[TASK OBJECTIVE]: Write every line of the material out exactly as shown.

*** Opening INFORMATION PROVIDED ***

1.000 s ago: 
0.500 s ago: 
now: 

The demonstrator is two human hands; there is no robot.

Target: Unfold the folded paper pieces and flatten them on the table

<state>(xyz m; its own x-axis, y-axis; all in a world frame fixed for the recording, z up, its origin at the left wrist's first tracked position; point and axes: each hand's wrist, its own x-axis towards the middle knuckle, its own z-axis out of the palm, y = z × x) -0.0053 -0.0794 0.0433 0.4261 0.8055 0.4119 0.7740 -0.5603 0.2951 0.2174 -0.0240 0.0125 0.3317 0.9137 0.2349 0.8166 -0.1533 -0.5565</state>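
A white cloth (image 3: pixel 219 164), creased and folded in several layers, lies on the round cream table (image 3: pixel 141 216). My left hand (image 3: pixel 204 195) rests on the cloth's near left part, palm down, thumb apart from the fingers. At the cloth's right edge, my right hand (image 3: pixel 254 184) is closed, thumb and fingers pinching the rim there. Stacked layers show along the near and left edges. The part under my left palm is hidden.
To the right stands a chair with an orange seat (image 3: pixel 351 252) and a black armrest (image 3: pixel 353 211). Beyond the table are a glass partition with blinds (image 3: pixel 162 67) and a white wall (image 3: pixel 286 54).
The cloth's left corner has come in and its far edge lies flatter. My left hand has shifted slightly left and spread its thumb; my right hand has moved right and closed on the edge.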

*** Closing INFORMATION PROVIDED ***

[FINISHED TASK]:
1.000 s ago: 
0.500 s ago: 
now: 

The demonstrator is two human hands; there is no robot.

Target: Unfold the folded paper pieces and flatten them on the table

<state>(xyz m; its own x-axis, y-axis; all in a world frame fixed for the recording, z up, its origin at the left wrist's first tracked position; point and axes: each hand's wrist, its own x-axis towards the middle knuckle, its own z-axis out of the palm, y = z × x) -0.0053 -0.0794 0.0433 0.4261 0.8055 0.4119 0.7740 -0.5603 0.2951 0.2174 -0.0240 0.0125 0.3317 0.9137 0.2349 0.8166 -0.1533 -0.5565</state>
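A white cloth (image 3: pixel 219 164), creased and folded in several layers, lies on the round cream table (image 3: pixel 141 216). My left hand (image 3: pixel 204 195) rests on the cloth's near left part, palm down, thumb apart from the fingers. At the cloth's right edge, my right hand (image 3: pixel 254 184) is closed, thumb and fingers pinching the rim there. Stacked layers show along the near and left edges. The part under my left palm is hidden.
To the right stands a chair with an orange seat (image 3: pixel 351 252) and a black armrest (image 3: pixel 353 211). Beyond the table are a glass partition with blinds (image 3: pixel 162 67) and a white wall (image 3: pixel 286 54).
The cloth's left corner has come in and its far edge lies flatter. My left hand has shifted slightly left and spread its thumb; my right hand has moved right and closed on the edge.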

No more output is expected.